» Work to be completed: Would you please copy the part of the material below that opens with the line containing "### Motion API" and closes with the line containing "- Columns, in"? Copy it exactly, and only it.

» Data below:

▼

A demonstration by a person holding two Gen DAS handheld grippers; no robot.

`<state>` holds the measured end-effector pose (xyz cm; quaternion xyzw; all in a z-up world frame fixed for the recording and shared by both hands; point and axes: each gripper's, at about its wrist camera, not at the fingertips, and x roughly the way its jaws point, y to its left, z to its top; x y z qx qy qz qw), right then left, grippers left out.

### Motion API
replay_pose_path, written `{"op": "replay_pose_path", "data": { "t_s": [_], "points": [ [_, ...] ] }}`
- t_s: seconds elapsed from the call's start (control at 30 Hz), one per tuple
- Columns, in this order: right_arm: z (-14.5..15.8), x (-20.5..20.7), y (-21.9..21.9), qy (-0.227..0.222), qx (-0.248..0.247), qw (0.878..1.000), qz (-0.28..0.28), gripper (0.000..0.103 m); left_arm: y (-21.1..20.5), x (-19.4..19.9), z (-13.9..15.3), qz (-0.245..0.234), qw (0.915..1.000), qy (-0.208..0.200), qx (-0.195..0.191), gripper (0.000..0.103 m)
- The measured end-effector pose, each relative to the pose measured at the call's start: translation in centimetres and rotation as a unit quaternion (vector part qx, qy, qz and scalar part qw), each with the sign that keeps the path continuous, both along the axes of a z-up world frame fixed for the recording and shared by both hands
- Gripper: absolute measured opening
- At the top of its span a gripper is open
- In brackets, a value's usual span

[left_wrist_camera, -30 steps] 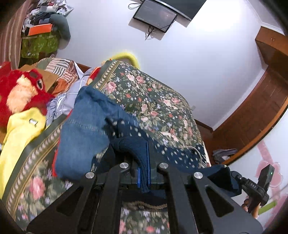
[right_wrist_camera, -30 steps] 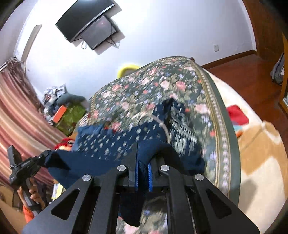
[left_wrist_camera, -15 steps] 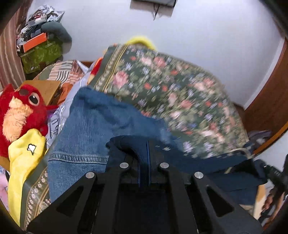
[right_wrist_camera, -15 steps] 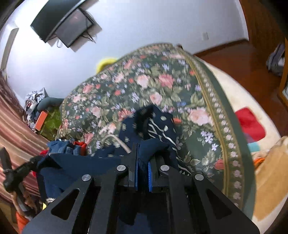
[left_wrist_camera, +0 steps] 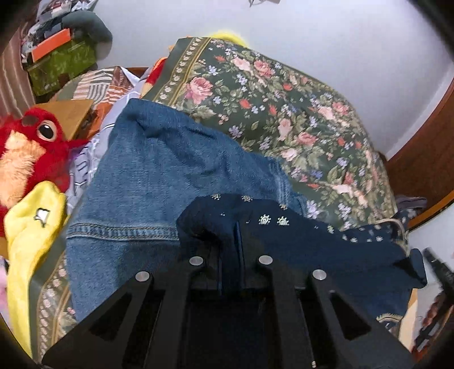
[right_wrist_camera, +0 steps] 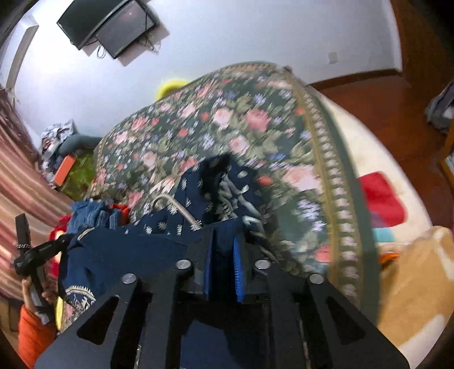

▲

» Problem solution:
### Motion API
replay_pose_path, written `{"op": "replay_pose_path", "data": { "t_s": [_], "points": [ [_, ...] ] }}`
- t_s: seconds elapsed from the call's start (control at 30 Hz), one per tuple
- Columns, in this order: right_arm: z (-14.5..15.8), x (-20.5..20.7), y (-21.9..21.9), qy (-0.227..0.222), qx (-0.248..0.247), qw (0.878..1.000), qz (-0.28..0.28), gripper (0.000..0.103 m); left_arm: y (-21.1..20.5), x (-19.4..19.9), z (-13.9..15.3), qz (-0.245..0.234), qw (0.915..1.000), qy (-0.208..0.200), qx (-0.195..0.191), gripper (0.000..0.103 m)

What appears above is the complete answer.